In January 2020, Oprah Winfrey, a founding donor, announced that she would be withdrawing as an executive producer of On The Record, a documentary about the accusers of Russell Simmons. Shortly afterward, Time's Up Now and Time's Up Legal Defense Fund (TULDF) were asked to sign a letter of support for the accusers; TULDF signed the letter, but Time's Up Now refused to. According to The Hollywood Reporter, many in the industry saw the organization's alignment with Winfrey as evidence of "an inherent conflict of interest — that the group is largely funded by Hollywood power brokers." This is a criticism that has been leveled at Time's Up Now since its inception in 2017.

Employees of Time's Up have criticized the organization for the portion of its funds spent on executive salaries. According to an April 2021 report from The Daily Beast, employees have criticized the organization's leadership for their "deference to powerful political allies."

=== Andrew Cuomo sexual misconduct allegations ===

On August 9, 2021, Time's Up chairwoman Roberta Kaplan resigned after an investigative report describing the allegations that then-New York governor Andrew Cuomo had sexually harassed women said she was involved in an effort to discredit former Cuomo aide Lindsey Boylan, the first of numerous women to accuse Cuomo of sexual misconduct. An investigation by New York Attorney General Letitia James stated that Kaplan had reviewed an unpublished op-ed letter attacking one of the women who had alleged harassment by Cuomo. These allegations caused Time's Up CEO Tina Tchen to resign on August 26, 2021.

Later, on September 10, 2021, Time's Up dissolved its entire advisory board and announced that all of the governing board members would resign and be replaced over 30 days. Variety described the group as being "in freefall" ever since the release of the state attorney general's investigation into Cuomo's alleged sexual misconduct and harassment. In November 2021, interim president and CEO Monifa Bandele stood down and Time's Up said it would replace all its current staff at the start of 2022.

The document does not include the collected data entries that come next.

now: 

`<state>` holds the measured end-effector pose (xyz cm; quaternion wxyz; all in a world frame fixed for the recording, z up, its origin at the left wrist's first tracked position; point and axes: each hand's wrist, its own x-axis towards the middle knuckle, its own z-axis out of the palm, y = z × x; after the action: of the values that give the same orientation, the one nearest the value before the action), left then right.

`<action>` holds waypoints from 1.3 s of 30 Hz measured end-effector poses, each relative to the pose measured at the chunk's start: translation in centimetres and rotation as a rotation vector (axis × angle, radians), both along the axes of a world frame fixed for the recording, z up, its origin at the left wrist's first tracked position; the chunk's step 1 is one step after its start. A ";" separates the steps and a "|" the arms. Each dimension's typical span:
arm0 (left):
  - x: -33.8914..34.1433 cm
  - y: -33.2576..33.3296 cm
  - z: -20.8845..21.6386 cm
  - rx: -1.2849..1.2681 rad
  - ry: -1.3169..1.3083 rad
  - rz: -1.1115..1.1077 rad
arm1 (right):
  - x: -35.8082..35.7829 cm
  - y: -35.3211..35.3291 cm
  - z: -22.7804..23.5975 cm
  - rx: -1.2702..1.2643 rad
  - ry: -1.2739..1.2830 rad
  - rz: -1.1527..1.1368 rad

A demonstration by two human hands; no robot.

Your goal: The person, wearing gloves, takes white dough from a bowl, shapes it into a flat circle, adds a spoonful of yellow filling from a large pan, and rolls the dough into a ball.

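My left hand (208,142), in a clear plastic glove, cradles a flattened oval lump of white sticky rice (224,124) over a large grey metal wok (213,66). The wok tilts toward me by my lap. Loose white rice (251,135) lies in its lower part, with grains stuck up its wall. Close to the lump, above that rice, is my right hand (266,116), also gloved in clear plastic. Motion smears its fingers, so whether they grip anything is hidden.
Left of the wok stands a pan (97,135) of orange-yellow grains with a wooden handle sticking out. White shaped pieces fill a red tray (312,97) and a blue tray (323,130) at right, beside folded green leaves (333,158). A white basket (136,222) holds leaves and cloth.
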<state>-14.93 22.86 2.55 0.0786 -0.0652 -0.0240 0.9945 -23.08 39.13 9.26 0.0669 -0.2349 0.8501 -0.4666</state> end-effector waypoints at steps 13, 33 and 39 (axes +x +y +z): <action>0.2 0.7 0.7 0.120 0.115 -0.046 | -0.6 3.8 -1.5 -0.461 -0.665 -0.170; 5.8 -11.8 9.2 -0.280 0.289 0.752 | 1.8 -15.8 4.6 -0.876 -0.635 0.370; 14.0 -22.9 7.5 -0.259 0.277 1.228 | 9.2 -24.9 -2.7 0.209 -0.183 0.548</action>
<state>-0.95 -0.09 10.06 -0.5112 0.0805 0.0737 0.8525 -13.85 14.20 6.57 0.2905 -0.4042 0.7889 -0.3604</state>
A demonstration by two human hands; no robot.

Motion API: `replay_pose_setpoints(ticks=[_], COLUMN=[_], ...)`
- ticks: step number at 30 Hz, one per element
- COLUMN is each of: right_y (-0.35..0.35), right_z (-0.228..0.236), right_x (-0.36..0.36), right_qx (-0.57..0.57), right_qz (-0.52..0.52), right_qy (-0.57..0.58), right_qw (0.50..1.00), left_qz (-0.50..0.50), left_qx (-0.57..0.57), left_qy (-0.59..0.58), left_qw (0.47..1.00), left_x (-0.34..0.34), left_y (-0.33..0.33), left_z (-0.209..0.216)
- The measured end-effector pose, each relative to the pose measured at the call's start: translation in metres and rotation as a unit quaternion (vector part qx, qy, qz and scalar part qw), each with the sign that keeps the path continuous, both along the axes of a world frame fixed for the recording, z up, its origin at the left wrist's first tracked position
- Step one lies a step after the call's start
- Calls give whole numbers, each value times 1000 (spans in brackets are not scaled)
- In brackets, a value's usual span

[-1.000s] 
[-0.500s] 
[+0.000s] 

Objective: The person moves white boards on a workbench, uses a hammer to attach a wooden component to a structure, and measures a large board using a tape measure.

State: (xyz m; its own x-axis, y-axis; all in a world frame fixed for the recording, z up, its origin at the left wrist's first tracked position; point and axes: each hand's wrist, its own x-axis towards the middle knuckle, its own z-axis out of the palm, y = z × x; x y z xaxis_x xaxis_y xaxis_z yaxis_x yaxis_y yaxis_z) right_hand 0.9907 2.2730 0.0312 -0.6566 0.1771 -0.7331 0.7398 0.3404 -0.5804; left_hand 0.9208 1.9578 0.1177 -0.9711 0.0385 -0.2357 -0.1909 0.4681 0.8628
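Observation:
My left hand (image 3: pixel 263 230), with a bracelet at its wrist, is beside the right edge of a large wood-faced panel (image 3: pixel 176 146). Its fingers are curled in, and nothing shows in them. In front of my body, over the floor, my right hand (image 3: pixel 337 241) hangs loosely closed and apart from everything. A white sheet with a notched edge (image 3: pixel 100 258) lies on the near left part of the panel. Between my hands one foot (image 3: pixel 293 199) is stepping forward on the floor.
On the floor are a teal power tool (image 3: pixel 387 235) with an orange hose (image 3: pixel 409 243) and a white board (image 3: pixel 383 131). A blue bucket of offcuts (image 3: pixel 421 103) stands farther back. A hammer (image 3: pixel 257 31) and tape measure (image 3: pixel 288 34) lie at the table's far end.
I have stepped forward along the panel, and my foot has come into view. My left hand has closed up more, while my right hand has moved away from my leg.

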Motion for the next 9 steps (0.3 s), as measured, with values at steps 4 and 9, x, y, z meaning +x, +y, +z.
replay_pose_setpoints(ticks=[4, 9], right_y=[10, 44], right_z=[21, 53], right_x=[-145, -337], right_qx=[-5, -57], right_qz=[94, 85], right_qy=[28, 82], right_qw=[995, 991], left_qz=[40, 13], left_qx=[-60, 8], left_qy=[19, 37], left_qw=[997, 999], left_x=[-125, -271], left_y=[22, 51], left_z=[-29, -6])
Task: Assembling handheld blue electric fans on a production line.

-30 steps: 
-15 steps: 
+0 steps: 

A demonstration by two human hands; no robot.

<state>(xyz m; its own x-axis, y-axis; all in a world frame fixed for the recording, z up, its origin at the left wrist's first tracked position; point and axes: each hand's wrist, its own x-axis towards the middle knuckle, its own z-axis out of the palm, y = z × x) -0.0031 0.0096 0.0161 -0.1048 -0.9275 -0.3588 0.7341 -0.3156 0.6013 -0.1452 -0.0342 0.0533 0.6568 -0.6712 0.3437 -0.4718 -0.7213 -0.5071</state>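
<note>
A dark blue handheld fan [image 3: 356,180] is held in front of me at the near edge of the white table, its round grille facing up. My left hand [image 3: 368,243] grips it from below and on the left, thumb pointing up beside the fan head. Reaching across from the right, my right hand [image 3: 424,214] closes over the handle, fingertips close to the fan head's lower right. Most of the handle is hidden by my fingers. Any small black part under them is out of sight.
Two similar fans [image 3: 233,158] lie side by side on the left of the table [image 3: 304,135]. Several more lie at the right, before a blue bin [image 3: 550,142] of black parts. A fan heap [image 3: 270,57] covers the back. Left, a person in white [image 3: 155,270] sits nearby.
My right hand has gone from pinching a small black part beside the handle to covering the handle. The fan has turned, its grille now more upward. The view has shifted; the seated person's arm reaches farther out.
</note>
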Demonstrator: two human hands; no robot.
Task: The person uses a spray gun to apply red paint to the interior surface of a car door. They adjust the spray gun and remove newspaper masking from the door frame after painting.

In addition, Lisa Blau, a founding member and leader of the TIME'S UP Care Economy Business Council and Co-Founder of Able Partners, a venture capital firm that has backed multiple female founders, alongside her husband Jeff Blau, CEO of Related, mobilized New York’s real estate elite to back Andrew Cuomo against Zohran Mamdani in the NYC Mayoral Race. She co-authored an urgent email framing Cuomo as the only candidate with the “experience, support and gravitas” to defeat Mamdani and convened a rapid strategy meeting of developers and financiers, making no mention of the sexual harassment allegations he faced. This behind-the-scenes organizing helped channel money and influence into Cuomo’s campaign as a counterweight to Mamdani’s grassroots surge.

== Organization ==
Tina Tchen was until August 2021 the president and CEO of both Time's Up Now, a 501(c)4 social welfare organization, and Time's Up Foundation, a 501(c)3 public charity. Board members include Nina Shaw, Eva Longoria, Katie McGrath, Shonda Rhimes, and Jurnee Smollett. Former board members include Kaplan.

The Time's Up Legal Defense Fund (TULDF) was co-founded by Kaplan and Tchen and is operated separately by the National Women's Law Center which both houses and administers the fund. TULDF's director is Sharyn Tejani. The fund provides legal and media support to individuals who have been subject to workplace sex discrimination, such as sexual harassment. The TULDF initiative is funded by direct donations and through donations to the Time's Up Foundation. The initial fundraising GoFundMe campaign for the legal defense fund in 2018 received $21 million in two months. The New York Times called the TULDF "[Time's Up]'s crown jewel."

Time's Up has also formed and oversees several industry-specific groups: Time's Up Entertainment, Time's Up Tech, Time's Up Advertising, and Time's Up Healthcare.

As of January 2020, the organization had raised $24 million in donations.